# Work instruction
The data below holds the lines to copy: everything from the line containing "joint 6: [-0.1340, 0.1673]" to the line containing "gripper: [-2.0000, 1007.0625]", both ends included, set down exactly.

# Record extracts

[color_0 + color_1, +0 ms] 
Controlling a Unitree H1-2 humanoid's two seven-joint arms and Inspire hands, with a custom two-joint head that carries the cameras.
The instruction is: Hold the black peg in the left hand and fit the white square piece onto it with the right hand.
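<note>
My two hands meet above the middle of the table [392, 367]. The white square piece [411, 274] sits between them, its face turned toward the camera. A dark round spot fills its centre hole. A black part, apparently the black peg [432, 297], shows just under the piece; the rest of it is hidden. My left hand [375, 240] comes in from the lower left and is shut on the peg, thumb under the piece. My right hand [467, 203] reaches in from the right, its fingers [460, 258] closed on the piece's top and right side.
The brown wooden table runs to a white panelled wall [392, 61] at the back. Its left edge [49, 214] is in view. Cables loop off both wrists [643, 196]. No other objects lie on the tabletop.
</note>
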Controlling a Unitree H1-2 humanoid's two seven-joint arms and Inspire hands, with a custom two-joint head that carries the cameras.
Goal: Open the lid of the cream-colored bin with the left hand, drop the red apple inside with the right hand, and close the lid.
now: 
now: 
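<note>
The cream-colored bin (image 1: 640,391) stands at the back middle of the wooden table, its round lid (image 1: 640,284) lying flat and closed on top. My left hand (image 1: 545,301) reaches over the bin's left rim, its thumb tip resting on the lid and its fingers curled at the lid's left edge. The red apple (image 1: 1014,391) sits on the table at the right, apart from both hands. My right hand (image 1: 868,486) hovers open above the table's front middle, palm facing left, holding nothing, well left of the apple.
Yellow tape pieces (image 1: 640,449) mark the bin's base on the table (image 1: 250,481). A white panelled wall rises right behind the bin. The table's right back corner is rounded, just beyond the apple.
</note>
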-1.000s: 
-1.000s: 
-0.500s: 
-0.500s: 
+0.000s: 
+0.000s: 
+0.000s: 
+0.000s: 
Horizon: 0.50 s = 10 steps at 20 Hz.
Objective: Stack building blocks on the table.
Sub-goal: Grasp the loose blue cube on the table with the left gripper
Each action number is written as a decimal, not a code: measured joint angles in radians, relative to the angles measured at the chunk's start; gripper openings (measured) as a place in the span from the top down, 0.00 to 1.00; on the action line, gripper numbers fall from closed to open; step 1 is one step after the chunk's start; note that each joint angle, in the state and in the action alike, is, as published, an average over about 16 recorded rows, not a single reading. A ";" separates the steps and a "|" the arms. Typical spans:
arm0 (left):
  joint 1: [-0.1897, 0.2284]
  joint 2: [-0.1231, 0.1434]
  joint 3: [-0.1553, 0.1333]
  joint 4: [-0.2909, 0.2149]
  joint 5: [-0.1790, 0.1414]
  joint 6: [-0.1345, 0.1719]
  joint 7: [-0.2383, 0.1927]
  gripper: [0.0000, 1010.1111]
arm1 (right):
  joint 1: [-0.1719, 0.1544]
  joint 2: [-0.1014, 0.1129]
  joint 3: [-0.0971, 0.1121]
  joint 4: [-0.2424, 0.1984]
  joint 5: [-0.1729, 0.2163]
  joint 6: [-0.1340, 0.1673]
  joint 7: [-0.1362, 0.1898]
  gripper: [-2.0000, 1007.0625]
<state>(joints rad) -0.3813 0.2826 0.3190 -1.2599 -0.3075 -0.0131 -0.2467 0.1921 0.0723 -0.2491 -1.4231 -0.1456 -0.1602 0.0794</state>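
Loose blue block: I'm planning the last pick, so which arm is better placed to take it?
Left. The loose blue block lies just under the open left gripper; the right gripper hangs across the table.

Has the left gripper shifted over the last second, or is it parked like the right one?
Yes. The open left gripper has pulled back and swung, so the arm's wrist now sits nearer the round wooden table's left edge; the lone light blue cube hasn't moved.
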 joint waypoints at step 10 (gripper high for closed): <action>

# Output of the exercise
  joint 6: [-0.1340, 0.1673]
  joint 7: [-0.1362, 0.1898]
  gripper: [-2.0000, 1007.0625]

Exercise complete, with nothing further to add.